Delivery business Deliveroo is targeting independents wine merchants, craft beer shops and bars across the UK, as it looks to to extend its reach into new areas.

Deliveroo’s head of alcohol Harry Tyndall said that although the alcohol team was based in London – and currently the majority the company’s alcohol sales are generated in the capital, its most mature market – the company is continuing to roll out the concept regionally, highlighting Manchester, Leeds, Birmingham, Liverpool, Northern Ireland and Scotland as areas for growth. The service currently operates its food business in around 70 cities and is in the process of extending its alcohol reach into those areas, he told db.

The company formally announced the roll-out of its stand-alone alcohol delivery service in July on the back of partnerships with eight Majestic stores within the M25, 20 Brewdog sites nationally and a number of independent wine merchants including Jeroboams’, Lea & Sandemans and The Sampler in London. Prior to this, it customers could only order drinks from the same restaurants they had ordered food from.

But Tyndall said the company has been quietly working to build up a critical mass of around 100 partners in the preceding months, and this had now expanded to around 130 partners, and was set to grow by the end of quarter three. It is soon adding around 8 new Brewdog shops and bars, including those in Southampton, Dundee and Edinburgh.

Currently, Deliveroo delivers alcohol to 87 different areas nationwide, although around 64 of those are in and around London, the remainder in towns and cities including Basingstoke, Nottingham, St Albans, Cambridge, Manchester, Norwich, Dublin, Newcastle and Sheffield.
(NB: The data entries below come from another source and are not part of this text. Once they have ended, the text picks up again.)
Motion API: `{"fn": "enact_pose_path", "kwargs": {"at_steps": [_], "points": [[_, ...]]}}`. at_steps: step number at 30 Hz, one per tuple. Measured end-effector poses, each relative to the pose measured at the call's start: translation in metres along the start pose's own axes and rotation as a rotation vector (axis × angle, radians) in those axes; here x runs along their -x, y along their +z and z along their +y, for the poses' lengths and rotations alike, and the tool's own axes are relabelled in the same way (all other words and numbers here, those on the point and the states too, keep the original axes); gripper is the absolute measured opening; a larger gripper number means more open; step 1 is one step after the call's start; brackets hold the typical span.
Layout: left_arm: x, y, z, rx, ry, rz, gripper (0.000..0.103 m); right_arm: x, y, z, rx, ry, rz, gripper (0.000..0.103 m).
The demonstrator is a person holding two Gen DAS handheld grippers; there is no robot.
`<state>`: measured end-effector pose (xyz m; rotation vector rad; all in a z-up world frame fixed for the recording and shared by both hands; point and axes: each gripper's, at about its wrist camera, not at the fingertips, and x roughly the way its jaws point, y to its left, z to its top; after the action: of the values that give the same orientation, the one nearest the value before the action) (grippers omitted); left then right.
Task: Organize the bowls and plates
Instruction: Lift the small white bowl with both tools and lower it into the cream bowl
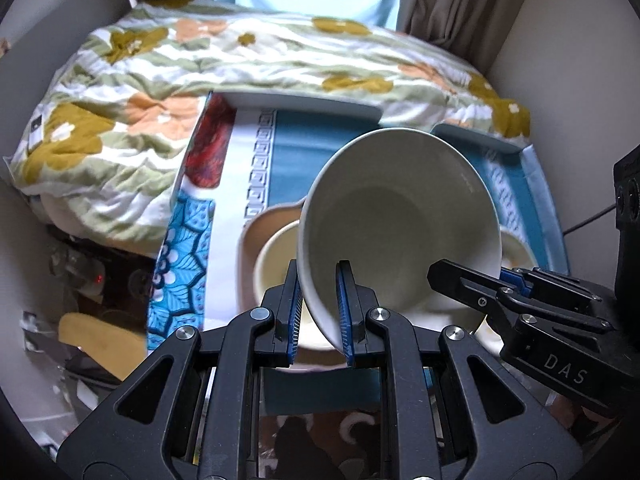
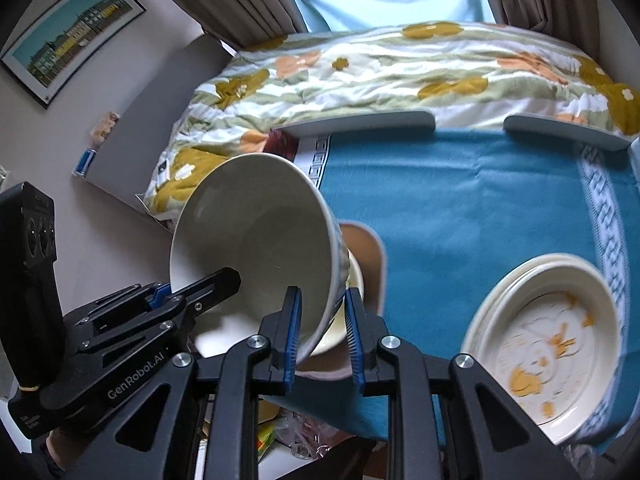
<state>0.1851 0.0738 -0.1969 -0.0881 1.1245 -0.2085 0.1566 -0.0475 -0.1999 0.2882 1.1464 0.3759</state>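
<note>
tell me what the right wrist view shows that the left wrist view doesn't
Only the right wrist view shows the framed picture on the wall and the stained plates in full. Only the left wrist view shows the red flower print and blue leaf pattern on the cloth's edge. Both show the white bowl, gripped at its rim by the left tool and right tool, and the floral quilt.

a tilted white bowl (image 1: 400, 216) is pinched at its rim by the left hand-held gripper (image 1: 320, 312), with the right hand-held gripper (image 1: 516, 280) clamped on its opposite rim, above a smaller cream bowl (image 1: 276, 260) on the blue-clothed worktop (image 1: 296, 156).
</note>
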Motion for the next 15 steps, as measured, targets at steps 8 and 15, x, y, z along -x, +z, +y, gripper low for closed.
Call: {"fn": "enact_pose_path", "kwargs": {"at_steps": [8,15], "points": [[-0.040,-0.008,0.026,-0.010,-0.027,0.105,0.014,-0.042,-0.007,0.002,-0.075,-0.039,0.075,0.020],[-0.054,-0.003,0.029,-0.035,-0.029,0.140,0.014,-0.052,-0.005,0.000,-0.098,-0.066,0.095,0.020]]}}
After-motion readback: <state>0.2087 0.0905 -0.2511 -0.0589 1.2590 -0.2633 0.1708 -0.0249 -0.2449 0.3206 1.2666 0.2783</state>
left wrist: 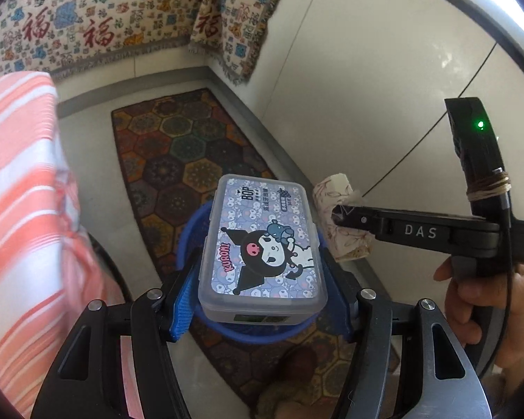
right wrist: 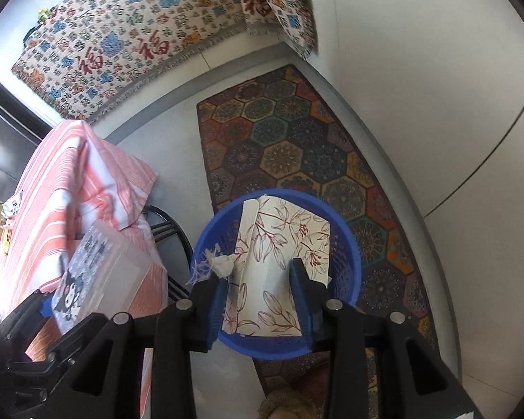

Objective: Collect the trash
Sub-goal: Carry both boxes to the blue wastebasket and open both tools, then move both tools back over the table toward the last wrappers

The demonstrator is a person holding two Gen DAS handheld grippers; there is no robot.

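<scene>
My left gripper (left wrist: 262,281) is shut on a translucent plastic box (left wrist: 262,241) with a cartoon lid, gripping its long sides with the blue pads. The box hangs right over a round blue mesh basket (left wrist: 195,234) on the floor. My right gripper (right wrist: 258,286) is shut on a cream paper pack with a red floral print (right wrist: 283,234), which is upright over the same basket (right wrist: 347,244). A frayed white scrap (right wrist: 223,265) sticks out by its left pad. In the left wrist view the right gripper (left wrist: 342,217) and the floral pack (left wrist: 333,192) sit just right of the box.
The basket stands on a hexagon-patterned rug (right wrist: 297,146) on a grey floor. A pink and white striped cloth (right wrist: 70,181) drapes over furniture on the left, with a black metal frame (right wrist: 171,223) under it. A patterned throw (right wrist: 129,35) hangs at the back, and a white curved wall (right wrist: 436,104) runs along the right.
</scene>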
“We want to spread out across the these to reach customers. We don’t want to over-populate an area, if we already have enough partners in an area, I’d rather launch two new partners in a new zone,” he said.

“As long as we have a couple of partners per area, that will drive alcohol sales,” he said.

He argued that it was the execution of the operation and the premium offering that was contributing to growth. “We have a twenty minute delivery time, no-one else can offer that,” he said. “And you can get a £10-15 wine from Tesco, but we have Jeroboam and The Sampler who have £50-70 wines in their portfolio, so having customers in that demographic has driven growth.”

However, the team is keen to expand this and attract customers across all markets and demographics. “A lot of our partners are of a high calibre, so we’ve got good quality wine merchants, beer merchants and bars,” he said. “But that’s not to say that we will restrict that moving forward.”